------ INPUT DATA ------

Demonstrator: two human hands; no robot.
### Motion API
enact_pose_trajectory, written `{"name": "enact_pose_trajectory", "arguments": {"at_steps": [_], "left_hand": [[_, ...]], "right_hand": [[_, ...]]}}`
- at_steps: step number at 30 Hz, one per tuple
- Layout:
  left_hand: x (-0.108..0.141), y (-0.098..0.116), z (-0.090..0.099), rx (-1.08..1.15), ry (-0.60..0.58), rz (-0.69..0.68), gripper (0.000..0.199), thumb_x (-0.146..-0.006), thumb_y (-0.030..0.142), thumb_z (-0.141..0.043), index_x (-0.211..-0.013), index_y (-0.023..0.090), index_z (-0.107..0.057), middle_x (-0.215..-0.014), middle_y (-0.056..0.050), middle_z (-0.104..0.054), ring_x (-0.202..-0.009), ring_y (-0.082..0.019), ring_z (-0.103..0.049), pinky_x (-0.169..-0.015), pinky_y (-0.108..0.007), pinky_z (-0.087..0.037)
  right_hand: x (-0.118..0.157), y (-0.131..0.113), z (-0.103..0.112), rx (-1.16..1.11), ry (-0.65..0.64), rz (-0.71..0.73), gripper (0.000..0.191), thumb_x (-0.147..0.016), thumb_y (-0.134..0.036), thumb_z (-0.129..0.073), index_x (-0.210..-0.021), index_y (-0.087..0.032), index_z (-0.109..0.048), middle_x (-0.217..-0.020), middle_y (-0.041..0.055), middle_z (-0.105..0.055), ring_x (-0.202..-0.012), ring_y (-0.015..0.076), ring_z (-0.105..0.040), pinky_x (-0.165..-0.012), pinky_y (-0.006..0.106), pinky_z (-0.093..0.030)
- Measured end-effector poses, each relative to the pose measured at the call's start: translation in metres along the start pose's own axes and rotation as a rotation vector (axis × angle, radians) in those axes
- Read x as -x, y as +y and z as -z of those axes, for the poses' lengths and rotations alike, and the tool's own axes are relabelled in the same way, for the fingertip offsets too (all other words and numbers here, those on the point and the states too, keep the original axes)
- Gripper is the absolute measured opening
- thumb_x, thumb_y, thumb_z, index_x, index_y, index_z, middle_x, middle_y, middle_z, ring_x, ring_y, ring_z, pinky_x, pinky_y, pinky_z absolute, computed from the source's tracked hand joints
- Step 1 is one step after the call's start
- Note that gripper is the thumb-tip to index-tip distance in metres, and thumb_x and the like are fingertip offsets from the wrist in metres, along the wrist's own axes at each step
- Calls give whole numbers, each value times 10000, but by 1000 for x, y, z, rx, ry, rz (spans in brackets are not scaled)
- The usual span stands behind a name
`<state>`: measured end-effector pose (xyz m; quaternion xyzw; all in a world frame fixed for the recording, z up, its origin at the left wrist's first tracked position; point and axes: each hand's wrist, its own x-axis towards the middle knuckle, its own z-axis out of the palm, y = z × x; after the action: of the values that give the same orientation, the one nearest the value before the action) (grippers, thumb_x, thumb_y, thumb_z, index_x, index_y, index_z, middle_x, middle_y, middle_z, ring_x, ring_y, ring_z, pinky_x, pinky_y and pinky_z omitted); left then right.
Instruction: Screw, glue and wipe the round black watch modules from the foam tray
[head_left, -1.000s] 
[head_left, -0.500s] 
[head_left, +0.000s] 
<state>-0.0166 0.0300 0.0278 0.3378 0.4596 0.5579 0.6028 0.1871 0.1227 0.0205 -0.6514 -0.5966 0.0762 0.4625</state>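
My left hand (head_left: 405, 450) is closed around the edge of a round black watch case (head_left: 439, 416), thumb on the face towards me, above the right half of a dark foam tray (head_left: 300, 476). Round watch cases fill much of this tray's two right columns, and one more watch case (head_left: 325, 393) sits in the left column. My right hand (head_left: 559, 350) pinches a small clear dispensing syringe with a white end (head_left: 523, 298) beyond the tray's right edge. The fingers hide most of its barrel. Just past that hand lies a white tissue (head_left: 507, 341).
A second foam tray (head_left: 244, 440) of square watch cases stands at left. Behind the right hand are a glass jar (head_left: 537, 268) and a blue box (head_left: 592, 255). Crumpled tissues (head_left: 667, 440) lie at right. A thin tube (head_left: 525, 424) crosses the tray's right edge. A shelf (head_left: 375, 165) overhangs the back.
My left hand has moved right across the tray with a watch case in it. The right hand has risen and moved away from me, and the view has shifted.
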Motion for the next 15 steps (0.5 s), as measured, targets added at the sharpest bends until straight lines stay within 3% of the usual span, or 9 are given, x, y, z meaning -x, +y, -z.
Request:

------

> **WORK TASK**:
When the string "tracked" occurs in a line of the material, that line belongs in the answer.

> **RESULT OF THIS TASK**:
- thumb_x, thumb_y, thumb_z, index_x, index_y, index_z, middle_x, middle_y, middle_z, ring_x, ring_y, ring_z, pinky_x, pinky_y, pinky_z absolute, computed from the source's tracked hand joints
`<state>`: measured end-effector pose (xyz m; quaternion xyzw; all in a world frame fixed for the recording, z up, its origin at the left wrist's first tracked position; point and axes: each hand's wrist, its own x-axis towards the middle knuckle, its own z-axis out of the palm, y = z × x; after the action: of the values that give the same orientation, the one nearest the value before the action) (grippers, thumb_x, thumb_y, thumb_z, index_x, index_y, index_z, middle_x, middle_y, middle_z, ring_x, ring_y, ring_z, pinky_x, pinky_y and pinky_z omitted); left then right.

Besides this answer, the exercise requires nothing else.